* _Problem to solve_: Beginning with the line that holds "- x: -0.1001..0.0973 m" in the data below, give again every line through the one that holds "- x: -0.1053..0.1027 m", exactly as written.

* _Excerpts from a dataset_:
◇ ◇ ◇ ◇ ◇ ◇ ◇

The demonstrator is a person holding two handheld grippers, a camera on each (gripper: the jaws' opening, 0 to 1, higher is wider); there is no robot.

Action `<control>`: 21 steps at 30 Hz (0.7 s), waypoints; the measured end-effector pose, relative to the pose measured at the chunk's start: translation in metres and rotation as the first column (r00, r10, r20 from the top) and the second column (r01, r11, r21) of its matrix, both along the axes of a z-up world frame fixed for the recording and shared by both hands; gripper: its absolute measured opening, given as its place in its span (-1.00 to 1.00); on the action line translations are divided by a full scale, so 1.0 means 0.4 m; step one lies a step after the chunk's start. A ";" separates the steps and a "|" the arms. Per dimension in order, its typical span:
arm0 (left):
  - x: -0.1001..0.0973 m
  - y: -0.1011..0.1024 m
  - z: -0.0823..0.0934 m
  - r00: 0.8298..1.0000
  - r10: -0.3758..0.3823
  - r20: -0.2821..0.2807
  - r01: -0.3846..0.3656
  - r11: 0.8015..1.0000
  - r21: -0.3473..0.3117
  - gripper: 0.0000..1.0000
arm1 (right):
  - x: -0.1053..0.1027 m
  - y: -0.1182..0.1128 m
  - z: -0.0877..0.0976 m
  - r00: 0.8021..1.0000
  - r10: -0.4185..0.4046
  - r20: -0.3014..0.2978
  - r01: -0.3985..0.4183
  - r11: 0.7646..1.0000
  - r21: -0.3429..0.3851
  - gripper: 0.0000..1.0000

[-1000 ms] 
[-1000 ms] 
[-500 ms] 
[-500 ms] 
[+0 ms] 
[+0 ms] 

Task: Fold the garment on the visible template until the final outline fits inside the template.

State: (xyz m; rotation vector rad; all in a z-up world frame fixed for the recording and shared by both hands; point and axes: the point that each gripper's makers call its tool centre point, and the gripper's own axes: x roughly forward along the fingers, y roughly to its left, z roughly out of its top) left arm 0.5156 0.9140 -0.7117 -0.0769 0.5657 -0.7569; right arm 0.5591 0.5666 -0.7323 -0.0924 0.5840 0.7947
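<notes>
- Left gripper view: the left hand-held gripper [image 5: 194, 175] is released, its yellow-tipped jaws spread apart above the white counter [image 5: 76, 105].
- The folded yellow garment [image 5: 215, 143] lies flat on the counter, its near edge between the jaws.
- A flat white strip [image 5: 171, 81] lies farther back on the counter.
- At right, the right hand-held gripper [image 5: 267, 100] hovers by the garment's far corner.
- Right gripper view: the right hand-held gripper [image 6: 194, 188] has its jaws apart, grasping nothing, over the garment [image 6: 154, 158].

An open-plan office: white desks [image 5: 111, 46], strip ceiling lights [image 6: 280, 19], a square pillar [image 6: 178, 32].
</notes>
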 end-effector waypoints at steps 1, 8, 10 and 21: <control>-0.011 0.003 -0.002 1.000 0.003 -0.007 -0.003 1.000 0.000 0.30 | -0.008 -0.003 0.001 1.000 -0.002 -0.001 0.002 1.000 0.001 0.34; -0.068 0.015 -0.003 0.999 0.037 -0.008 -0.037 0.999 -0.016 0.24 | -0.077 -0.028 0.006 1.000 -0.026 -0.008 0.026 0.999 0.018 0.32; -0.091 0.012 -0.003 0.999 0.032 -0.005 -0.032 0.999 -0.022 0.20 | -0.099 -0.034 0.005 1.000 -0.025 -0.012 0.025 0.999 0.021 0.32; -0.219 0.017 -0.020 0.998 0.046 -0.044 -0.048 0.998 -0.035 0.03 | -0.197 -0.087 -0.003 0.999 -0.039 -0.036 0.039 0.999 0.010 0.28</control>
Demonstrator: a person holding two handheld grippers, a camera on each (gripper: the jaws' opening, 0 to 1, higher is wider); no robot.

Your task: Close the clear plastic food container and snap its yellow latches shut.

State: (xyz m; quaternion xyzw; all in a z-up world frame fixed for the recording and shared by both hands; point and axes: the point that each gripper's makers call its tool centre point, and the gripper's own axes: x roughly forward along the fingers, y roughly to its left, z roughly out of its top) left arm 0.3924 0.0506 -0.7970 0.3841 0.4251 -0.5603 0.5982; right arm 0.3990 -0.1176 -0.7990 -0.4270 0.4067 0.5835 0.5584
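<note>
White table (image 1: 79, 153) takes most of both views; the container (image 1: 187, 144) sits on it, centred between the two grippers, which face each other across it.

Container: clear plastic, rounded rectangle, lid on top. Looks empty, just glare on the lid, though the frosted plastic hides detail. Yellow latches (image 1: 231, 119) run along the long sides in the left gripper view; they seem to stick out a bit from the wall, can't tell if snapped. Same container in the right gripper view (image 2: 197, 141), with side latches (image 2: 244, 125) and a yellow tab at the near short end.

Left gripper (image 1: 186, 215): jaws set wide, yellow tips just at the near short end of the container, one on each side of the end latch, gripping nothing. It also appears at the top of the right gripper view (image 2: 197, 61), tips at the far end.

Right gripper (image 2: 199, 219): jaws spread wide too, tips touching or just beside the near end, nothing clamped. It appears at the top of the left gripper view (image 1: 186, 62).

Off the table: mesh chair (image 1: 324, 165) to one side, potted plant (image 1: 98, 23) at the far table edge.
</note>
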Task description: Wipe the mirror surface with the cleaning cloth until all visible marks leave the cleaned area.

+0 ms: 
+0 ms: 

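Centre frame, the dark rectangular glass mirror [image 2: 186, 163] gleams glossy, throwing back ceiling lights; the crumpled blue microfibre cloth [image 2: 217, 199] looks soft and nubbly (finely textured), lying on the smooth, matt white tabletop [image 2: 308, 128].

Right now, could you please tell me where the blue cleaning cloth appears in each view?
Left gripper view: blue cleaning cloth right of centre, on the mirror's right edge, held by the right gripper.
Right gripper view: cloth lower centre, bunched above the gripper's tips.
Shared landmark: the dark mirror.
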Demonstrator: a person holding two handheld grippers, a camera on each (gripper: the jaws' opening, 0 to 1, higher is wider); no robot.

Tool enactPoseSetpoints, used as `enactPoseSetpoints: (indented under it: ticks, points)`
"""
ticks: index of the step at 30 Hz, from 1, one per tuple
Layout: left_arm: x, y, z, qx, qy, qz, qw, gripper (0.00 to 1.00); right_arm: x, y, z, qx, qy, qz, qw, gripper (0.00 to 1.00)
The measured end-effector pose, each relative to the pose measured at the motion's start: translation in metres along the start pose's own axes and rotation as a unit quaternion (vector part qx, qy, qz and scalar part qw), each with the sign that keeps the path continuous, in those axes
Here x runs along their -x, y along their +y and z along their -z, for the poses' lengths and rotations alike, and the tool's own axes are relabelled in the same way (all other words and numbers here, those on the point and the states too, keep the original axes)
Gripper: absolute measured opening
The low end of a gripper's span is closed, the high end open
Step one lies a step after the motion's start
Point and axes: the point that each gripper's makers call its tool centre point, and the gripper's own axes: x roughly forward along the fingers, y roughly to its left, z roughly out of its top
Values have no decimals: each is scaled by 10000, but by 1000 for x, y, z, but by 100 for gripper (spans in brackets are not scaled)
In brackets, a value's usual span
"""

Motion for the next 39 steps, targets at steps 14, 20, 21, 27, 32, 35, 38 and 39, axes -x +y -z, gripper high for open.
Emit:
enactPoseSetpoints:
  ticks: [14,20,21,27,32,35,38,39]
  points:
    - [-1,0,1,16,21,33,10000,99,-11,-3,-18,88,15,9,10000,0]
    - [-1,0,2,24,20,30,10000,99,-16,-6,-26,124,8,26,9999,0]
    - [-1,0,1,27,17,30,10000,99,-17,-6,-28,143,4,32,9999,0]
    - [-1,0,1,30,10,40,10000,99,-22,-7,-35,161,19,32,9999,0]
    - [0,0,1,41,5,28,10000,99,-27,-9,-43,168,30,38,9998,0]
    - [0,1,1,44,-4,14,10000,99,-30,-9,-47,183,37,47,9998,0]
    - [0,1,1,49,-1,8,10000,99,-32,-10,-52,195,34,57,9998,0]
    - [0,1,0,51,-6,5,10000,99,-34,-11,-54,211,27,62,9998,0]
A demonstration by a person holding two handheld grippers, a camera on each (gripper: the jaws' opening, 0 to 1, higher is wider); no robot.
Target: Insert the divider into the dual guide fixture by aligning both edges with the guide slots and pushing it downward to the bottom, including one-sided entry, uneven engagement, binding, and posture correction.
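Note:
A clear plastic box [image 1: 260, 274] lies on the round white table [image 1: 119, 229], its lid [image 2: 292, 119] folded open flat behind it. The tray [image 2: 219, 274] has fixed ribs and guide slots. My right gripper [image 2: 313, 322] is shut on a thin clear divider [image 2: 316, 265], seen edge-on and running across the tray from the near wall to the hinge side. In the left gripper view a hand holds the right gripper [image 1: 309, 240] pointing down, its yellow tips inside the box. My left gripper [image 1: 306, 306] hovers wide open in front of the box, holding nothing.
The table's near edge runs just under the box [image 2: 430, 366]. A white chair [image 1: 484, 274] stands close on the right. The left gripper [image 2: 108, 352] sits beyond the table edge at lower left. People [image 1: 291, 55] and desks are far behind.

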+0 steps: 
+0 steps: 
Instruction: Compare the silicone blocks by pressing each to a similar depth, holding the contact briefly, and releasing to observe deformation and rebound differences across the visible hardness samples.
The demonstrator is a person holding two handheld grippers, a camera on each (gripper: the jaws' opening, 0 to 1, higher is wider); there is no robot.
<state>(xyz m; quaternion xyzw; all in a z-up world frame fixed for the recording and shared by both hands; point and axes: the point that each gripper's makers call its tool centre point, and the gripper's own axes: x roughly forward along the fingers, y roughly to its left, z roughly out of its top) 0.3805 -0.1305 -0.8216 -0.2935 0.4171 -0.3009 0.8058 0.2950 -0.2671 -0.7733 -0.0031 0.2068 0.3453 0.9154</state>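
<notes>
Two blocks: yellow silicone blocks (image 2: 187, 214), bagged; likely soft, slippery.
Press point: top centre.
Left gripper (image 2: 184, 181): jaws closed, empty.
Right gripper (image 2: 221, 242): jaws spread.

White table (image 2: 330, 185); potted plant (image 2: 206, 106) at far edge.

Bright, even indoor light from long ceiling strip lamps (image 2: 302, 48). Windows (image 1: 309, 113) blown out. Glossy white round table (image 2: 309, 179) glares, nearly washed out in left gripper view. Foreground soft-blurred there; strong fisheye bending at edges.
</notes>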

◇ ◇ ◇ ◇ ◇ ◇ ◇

* _Task answer_:
  - x: -0.1001..0.0973 m
  - y: -0.1011..0.1024 m
  - z: -0.0823..0.0934 m
  - r00: 0.8298..1.0000
  - r10: -0.3758..0.3823
  - r20: -0.2821..0.2807
  - r01: -0.3846..0.3656
  - r11: 0.8015..1.0000
  - r21: -0.3473..0.3117
  - gripper: 0.0000..1.0000
arm1 (right):
  - x: -0.1053..0.1027 m

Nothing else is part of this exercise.